January 8 , 2003

This is the time of year when I grade myself on my forecast for the previous year.  Just over a year ago, I mentioned that the recession was lessening and that economic growth should slowly build during 2002.  However, we needed to await 2003 before significant growth returned. 

Most of that sentiment proved to be correct.  Nevertheless, I can only give myself a high C for forecasting this past year.  That fact that many economists did even worse does not soften the sting of that assessment. 

More than a percentage point of economic growth was guaranteed as inventory investment shifted from the largest liquidation in history to modest gains by the end of  2002.  My assumption about low inflation and the creation of more than 2 percentage points of purchasing power was close to the mark.  Also, my assessment that debt would not slow consumer spending because the cost of debt was falling remains very relevant. 

Once again, more than a percentage point of economic growth could have been expected from this improved purchasing power. 

I also expected unemployment to rise through the year, but my assumption of a 6.5 percent rate by yearend was a little high.  Unfortunately, that level probably will be reached, but later in the spring of this year. 

When you add contributions for government, where my concerns about state revenues were well founded, then growth of more than 2.5 percent was in the bag. 

Then where did I err?

First, I assumed that corporations would have some pricing power.  Although I correctly assumed that fixed investment would remain weak through the year, I was hoping for modest profit growth.  In fact, many companies continued to slash prices to preserve market presence.  As a result, balance sheets became shaky and corporate bankruptcies reached record highs. 

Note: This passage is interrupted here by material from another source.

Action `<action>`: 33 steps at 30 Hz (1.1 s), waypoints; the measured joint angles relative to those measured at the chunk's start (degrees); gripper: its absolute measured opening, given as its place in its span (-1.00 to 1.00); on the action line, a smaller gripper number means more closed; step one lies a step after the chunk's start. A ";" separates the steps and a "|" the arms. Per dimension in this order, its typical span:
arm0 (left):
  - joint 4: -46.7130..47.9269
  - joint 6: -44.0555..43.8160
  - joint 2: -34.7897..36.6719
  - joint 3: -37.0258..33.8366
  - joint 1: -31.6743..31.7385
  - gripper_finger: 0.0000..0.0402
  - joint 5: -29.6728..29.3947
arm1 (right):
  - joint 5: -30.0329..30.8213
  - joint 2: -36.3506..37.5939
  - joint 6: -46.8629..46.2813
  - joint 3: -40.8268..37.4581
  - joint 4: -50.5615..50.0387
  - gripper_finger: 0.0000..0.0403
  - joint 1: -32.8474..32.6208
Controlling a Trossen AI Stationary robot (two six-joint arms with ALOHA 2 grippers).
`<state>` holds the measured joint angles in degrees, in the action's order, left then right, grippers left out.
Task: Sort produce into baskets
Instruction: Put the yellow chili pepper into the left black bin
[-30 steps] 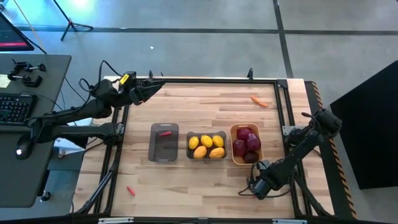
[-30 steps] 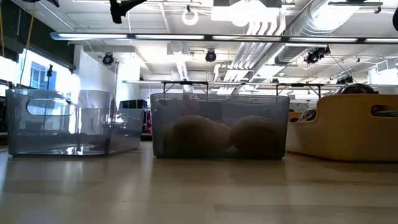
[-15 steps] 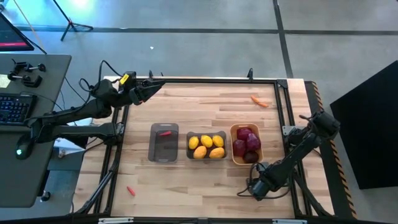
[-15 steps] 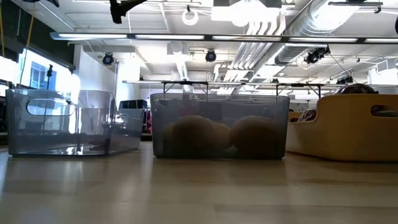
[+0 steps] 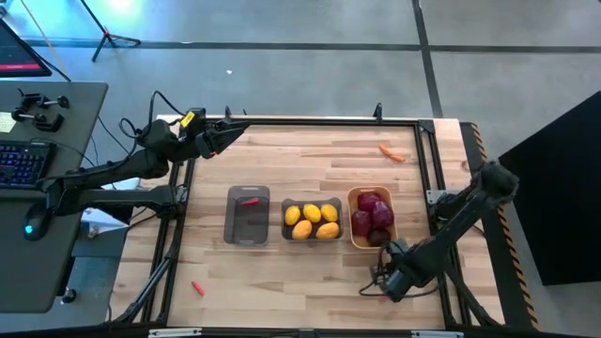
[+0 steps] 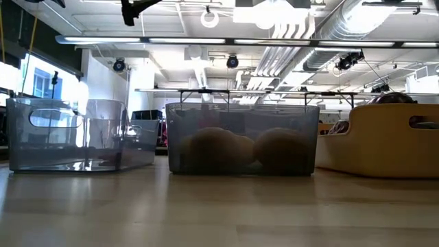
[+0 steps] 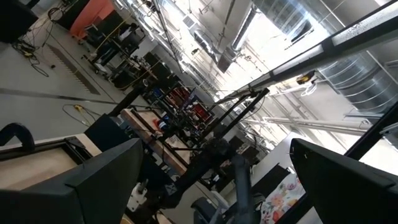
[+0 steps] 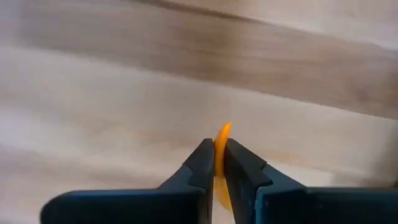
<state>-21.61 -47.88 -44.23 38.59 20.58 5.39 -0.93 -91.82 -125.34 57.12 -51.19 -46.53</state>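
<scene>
Since the earlier frame my right arm has shifted only slightly near the front right of the table; nothing else has moved. My right gripper (image 8: 214, 163) points down at the wood, its dark fingers pinched nearly together on a thin curved orange pepper piece (image 8: 221, 138). My left gripper (image 5: 225, 132) waits at the far left corner, spread wide and empty.

The pale wooden plank table (image 5: 310, 155) sits on a grey concrete floor, with ceiling ducts and lights beyond.

In a row mid-table stand the smoky grey translucent bin (image 5: 248, 215) with one red pepper, a second grey bin (image 5: 313, 222) of yellow oval lemons (image 5: 312, 213), and the orange-yellow bin (image 5: 370, 217) of dark red round apples (image 5: 367, 202). Two stray peppers lie far right (image 5: 392, 152) and near left (image 5: 197, 287).
</scene>
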 joint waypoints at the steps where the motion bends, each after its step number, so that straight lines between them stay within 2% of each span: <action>1: 0.00 0.00 0.00 0.00 0.00 0.97 0.00 | 3.84 1.83 0.89 1.53 -1.85 -0.89 0.04; 4: 0.33 0.04 0.00 0.00 0.00 0.97 -0.03 | 22.78 7.38 7.40 5.75 -6.88 -0.97 0.15; 7: 0.93 0.04 0.00 0.00 0.00 0.97 -0.53 | 43.47 12.45 18.57 8.67 -2.98 -0.96 1.58; 9: 1.31 0.00 0.00 0.00 0.00 0.97 -0.59 | 49.10 14.23 30.35 8.74 1.90 -0.94 4.35; 11: 1.36 -0.02 0.00 0.00 0.00 0.97 -0.59 | 47.58 14.39 42.54 8.52 8.19 -0.94 8.60; 14: 1.30 0.01 0.00 0.00 0.02 0.97 -0.62 | 40.77 12.31 59.51 6.66 21.76 -0.97 15.73; 17: 1.29 -0.02 0.00 0.00 -0.02 0.97 -1.49 | 33.36 7.30 75.76 5.15 36.80 -0.97 22.42; 20: 1.33 -0.04 0.00 0.00 -0.02 0.97 -1.49 | 25.07 1.15 86.02 4.88 53.04 -0.94 29.07; 24: 1.35 -0.39 0.00 0.00 -0.30 0.97 0.50 | 14.21 -7.64 91.05 4.87 74.29 -0.87 36.14; 26: 1.29 -1.95 0.00 0.00 -0.37 0.97 1.44 | 10.67 -11.59 90.69 5.99 81.04 -0.83 38.67; 29: 1.28 -4.73 0.00 0.00 -0.37 0.97 2.05 | 6.90 -16.99 89.95 9.90 84.60 -0.75 41.09; 33: 1.63 -7.47 0.00 0.00 -0.42 0.97 2.61 | 1.93 -23.54 92.15 17.22 82.40 -0.55 42.19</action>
<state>-19.98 -55.35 -44.23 38.59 20.16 8.00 1.00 -115.36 -33.19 74.34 31.21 -4.34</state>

Second, I felt that a slowly expanding economy would pick up steam as job losses subsided.  In fact, job growth never was significant and job losses reappeared before the end of the year.  In fact, except for the improved purchasing power of consumers, the inventory investment swing, and government spending (mostly for defense and home security), there was no driving force to economic expansion.  Instead of building, expansion actually stalled in the fall. 

Third, without pricing power, stock prices slumped while interest rates fell sharply.  This allowed much stronger gains in housing and auto sales than I expected, but did nothing to aid the financial health of corporations or the credit available to smaller businesses.  Indeed, corporate officers discovered that it was easier to refinance their houses than to lower the interest charges on their company's assets.

I am still pondering whether these errors were the result of underestimating the adjustment to speculative asset excesses or were another response to poorly timed tax cuts. 

Remember, Ronald Reagan slashed taxes over a three year period beginning in 1981 and witnessed a surge to 10.6 percent unemployed in 1982.  When you know your tax incentives are going to be larger next year, you tend to delay responding to them this year.  A decade long tax reduction as passed by the Bush administration merely prolongs that agony.

What further dampened the response to the Bush tax cuts was the early refund of the new 10 percent tax bracket, which actually diminished tax reductions in 2002.

If the Bush administration wants stronger reactions to its tax cuts, it must bring all those marginal tax rate reductions forward to this year.  That will eliminate any muted response to current reductions because they will be larger later. 

I also continued to over-estimate the importance of interest rate changes to enterprises in the short run.  Part of this is caused by the failure of lower interest rates to lower the finance costs of companies who are struggling to meet sales targets.   In many cases, selling assets and paying down debt is a better strategy than refinancing corporate loans in an economy where falling interest rates reflect the absence of pricing power. 

However, I finally called the dollar's weakness correctly.  It took several months and a stock market reversal, but capital began to flow out of the United States.  Surprisingly, this had minimal impact upon domestic interest rates, probably because of the deteriorating credit worthiness of  U.S. corporations. 

Indeed, that dollar decline probably will allow U.S. producers to begin selling goods abroad and stem the flood of goods into the U.S.  If so, and if we get that acceleration in marginal tax rates, we still might have a good year toward the end of 2003. 

Of course, I must use the current buzz word, geopolitical assumptions, to qualify my assessment.  More terrorism or adverse military activity could change everything.  Indeed, until corporate balance sheets begin to improve, this economic expansion remains very fragile.